Emissions from natural gas and carbon dioxide are a worldwide issue. But leave it to a Gainesville alumni and inventor to find a solution to the problem.
Its a machine called a standing wave reformer. It takes natural gas emissions and turns it into solid carbon, which is then sold and re-purposed.
“Well, you’re avoiding CO2. You’re avoiding emitting it at all,” said Robert Kielb, inventor, president and CEO of Standing Wave Reformers.
In a nutshell, it takes natural gas and turns it into solid carbon, so that carbon dioxide is not created from things like airplane engines and natural gas burners. But there’s a lot that goes into the process.
“The device is a shock wave reformer,” Kielb began to explain.
It takes shock waves…what you see in this graphic…like what comes from a sonic boom from an airplane or bomb going off…”but when they pass through the air, they heat the air, so I use that, and pass it through a natural gas to heat it,” Kielb said.
Then it heats to a temperature hot enough that separates it into its elements…”hydrogen and carbon. Then, the carbon at that temperature is solid, so when it cools down it doesn’t go back together,” Kielb continued.
And that creates carbon black, which is powdered carbon — instead of carbon dioxide.

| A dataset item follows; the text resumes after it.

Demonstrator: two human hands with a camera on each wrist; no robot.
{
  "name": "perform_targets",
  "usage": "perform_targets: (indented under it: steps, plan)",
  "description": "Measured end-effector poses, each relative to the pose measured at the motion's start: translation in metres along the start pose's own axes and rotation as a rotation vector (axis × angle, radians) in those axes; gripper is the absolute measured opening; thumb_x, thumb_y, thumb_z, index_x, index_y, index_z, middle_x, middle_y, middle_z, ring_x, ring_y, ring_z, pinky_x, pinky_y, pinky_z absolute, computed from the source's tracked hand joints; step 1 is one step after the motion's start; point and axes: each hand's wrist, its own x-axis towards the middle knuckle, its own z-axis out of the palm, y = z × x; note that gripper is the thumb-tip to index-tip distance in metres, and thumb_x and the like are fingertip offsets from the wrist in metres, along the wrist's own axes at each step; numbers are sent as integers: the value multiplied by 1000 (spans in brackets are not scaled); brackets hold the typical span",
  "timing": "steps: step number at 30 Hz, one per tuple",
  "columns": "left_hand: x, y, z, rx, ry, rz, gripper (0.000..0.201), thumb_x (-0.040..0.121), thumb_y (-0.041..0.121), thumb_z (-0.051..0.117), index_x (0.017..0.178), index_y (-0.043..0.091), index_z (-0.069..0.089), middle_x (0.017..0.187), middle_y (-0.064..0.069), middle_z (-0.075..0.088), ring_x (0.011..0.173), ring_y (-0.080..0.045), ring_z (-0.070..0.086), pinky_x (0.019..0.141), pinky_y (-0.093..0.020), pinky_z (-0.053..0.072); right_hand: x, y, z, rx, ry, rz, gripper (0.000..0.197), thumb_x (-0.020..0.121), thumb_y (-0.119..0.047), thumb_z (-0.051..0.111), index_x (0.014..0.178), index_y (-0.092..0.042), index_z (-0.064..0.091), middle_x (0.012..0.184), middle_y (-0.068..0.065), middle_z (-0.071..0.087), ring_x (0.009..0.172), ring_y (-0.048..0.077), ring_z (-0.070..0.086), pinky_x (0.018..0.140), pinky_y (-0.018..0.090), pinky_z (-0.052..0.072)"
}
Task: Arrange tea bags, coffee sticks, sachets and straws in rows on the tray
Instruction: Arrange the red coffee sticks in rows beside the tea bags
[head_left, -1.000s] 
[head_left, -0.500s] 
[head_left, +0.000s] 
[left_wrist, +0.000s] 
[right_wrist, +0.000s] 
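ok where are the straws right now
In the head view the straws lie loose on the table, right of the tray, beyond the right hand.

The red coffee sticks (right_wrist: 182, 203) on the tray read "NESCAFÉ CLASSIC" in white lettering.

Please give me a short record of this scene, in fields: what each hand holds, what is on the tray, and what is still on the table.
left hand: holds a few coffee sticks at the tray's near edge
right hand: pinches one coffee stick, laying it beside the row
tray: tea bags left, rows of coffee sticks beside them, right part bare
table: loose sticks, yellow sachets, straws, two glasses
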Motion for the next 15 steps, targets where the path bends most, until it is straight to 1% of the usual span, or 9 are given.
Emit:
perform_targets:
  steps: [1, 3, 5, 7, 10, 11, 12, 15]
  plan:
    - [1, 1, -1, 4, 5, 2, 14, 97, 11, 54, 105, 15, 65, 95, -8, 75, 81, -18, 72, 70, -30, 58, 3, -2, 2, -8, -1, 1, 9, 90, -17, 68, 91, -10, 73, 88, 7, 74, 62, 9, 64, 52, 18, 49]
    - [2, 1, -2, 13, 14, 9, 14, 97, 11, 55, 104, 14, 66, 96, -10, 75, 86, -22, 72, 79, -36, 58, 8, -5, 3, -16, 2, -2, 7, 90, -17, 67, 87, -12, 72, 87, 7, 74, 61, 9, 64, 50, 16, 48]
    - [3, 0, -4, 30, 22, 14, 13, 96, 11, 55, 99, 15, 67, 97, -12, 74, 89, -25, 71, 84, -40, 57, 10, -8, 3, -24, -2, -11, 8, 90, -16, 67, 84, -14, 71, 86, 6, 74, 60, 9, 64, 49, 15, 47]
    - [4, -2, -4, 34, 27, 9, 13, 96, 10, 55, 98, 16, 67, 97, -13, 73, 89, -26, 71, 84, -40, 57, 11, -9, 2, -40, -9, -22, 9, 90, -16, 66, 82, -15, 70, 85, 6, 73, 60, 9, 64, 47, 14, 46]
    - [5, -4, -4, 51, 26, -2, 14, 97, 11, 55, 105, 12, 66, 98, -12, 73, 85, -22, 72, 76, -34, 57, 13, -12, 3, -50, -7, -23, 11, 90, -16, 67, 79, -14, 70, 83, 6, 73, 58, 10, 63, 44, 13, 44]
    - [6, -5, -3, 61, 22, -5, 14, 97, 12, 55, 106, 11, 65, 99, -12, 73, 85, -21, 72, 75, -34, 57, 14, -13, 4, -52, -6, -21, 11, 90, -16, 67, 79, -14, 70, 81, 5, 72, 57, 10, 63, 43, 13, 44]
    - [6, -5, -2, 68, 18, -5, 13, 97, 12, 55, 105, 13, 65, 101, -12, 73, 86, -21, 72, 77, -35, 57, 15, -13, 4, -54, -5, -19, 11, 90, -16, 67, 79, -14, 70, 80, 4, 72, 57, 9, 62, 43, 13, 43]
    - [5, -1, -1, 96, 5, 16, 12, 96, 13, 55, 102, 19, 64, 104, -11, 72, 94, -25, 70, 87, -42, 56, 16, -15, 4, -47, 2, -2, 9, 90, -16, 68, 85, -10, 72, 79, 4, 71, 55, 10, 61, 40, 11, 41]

The carbon powder can be sold to plastic and tire companies.
This machine creates clean energy, and gives a return on investment. Kielb says its crucial in turning around the quality of our environment.
“The idea is to remove CO2 from the industrial carbon cycle,” he said.
It’s also on an international level — Kielb has interest from companies in Canada, “looking at cleaning up their natural gas burners for some of their refineries, and we also have interest from some French companies that we are trying to finalize in the next couple weeks. We’ve gotten more international interest than interest in the U.S.,” Kielb said.
Now, the challenge is reaching production/
“Right now we are looking to raise another round so that we can do a demonstration of the device, once we have the device demonstrated, we have avenues to go do the pilots, then we can commercialize the technology by licensing,” Kielb said.
Leave it to a gator to help us go green.